Problem requirements: Wherever the string "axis" turns up in the data, copy the whole line.

Dataset excerpts:
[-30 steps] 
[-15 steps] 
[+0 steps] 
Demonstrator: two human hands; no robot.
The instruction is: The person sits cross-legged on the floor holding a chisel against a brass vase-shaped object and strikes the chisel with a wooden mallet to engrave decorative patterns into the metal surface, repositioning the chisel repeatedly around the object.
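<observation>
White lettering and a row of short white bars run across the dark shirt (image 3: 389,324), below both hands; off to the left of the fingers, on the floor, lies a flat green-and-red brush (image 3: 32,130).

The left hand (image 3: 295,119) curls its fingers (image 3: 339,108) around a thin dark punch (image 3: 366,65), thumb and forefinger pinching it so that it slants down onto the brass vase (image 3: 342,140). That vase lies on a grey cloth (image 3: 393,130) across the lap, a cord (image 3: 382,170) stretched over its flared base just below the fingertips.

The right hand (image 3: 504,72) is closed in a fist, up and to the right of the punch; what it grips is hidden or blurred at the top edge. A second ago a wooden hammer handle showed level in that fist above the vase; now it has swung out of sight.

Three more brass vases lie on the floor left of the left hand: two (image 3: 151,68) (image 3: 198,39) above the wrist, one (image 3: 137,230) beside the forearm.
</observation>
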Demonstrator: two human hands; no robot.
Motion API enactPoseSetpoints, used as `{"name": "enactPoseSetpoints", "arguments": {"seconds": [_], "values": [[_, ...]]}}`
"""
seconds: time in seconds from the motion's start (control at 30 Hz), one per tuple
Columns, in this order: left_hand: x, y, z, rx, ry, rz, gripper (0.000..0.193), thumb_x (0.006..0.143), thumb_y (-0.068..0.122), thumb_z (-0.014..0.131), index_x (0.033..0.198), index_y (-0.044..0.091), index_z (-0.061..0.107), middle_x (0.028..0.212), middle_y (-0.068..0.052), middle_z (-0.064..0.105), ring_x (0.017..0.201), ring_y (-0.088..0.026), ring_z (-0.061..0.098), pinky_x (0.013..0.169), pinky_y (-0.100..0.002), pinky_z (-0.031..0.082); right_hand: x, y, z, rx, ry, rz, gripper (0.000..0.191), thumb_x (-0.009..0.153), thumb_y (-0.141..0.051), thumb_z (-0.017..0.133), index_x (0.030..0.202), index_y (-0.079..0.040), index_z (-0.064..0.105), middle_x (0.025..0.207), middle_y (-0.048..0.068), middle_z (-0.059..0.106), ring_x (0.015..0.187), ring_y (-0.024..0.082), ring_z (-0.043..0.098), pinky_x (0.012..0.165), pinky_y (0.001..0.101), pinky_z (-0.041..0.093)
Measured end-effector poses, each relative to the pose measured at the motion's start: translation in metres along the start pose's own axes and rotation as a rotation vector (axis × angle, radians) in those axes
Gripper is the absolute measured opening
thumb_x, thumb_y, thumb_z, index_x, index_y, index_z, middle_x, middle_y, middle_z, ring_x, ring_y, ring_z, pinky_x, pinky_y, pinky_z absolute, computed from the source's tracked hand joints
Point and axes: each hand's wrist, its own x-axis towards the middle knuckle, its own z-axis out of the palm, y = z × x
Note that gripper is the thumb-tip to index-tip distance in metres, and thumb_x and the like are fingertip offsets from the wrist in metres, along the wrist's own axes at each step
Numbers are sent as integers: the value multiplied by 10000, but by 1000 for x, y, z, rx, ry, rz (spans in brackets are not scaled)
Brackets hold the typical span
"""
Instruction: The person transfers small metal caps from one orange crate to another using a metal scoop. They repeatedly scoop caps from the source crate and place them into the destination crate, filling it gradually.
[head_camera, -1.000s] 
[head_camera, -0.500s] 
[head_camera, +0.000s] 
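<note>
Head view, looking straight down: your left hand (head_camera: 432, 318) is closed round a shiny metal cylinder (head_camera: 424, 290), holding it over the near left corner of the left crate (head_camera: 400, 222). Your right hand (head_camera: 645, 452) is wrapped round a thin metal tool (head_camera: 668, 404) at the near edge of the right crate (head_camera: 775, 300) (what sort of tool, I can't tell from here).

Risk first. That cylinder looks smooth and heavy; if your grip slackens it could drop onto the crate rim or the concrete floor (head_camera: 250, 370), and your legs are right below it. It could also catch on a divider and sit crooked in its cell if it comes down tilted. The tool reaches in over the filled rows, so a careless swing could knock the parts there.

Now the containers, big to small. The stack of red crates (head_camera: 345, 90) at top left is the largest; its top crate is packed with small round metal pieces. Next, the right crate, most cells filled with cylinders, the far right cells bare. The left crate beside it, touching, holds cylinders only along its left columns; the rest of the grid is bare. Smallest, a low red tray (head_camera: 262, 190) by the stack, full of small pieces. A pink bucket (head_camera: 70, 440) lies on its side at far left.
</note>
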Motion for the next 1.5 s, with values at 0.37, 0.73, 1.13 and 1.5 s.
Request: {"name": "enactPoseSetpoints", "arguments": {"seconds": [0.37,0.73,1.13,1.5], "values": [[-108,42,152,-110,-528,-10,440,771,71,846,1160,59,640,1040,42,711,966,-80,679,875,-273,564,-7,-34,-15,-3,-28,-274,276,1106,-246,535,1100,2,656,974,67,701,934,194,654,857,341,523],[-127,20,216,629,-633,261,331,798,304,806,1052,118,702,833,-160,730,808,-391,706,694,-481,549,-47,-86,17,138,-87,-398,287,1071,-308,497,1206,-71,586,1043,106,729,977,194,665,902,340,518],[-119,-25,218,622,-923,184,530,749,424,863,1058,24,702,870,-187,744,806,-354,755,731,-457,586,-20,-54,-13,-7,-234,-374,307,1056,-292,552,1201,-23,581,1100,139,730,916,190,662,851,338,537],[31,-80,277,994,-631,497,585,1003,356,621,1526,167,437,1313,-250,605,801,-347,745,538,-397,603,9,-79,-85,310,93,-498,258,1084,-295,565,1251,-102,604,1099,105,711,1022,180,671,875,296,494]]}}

Answer:
Measured end-effector poses, each relative to the pose measured at the motion's start: translation in metres along the start pose's own axes and rotation as a rotation vector (axis × angle, radians) in those axes
Point and axes: each hand's wrist, its own x-axis towards the middle knuckle, its own z-axis out of the palm, y = z × x

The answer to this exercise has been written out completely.